**Exercise requirements**
The pictures are to be left out, and all remaining data is to be transcribed exactly as it appears.

[Stored data]
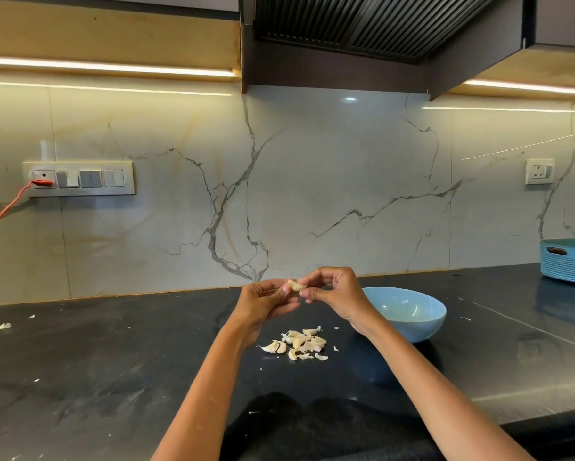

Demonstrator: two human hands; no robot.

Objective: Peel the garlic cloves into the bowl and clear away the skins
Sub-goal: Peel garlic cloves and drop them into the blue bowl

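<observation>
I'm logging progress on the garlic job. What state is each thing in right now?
garlic clove: held up between both hands, above the counter.
left hand: pinches the clove.
right hand: pinches the clove's other end.
blue bowl: upright on the counter; no cloves show in the visible part.
garlic pile: cloves and loose skins lie on the counter.
red plug: plugged into the socket.

Left hand (268, 302): raised, fingers curled, thumb and fingertips pinched one end of a small pale garlic clove (296, 286). Right hand (337, 294): raised opposite, fingers curled, pinched the clove's other end. Both bare forearms reached forward, converging; the hands met fingertip to fingertip.
</observation>
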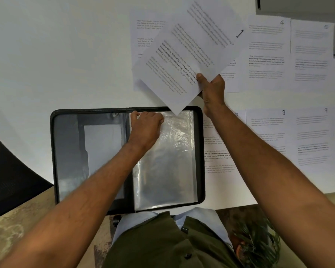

**Solution to this problem**
Demonstrator: two human hands; no robot.

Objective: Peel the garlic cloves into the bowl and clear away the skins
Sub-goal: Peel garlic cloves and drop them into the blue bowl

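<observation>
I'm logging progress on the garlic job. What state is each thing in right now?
garlic clove: held up between both hands, above the counter.
left hand: pinches the clove.
right hand: pinches the clove's other end.
blue bowl: upright on the counter; no cloves show in the visible part.
garlic pile: cloves and loose skins lie on the counter.
red plug: plugged into the socket.

Left hand (268, 302): raised, fingers curled, thumb and fingertips pinched one end of a small pale garlic clove (296, 286). Right hand (337, 294): raised opposite, fingers curled, pinched the clove's other end. Both bare forearms reached forward, converging; the hands met fingertip to fingertip.
</observation>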

The exercise is now complete.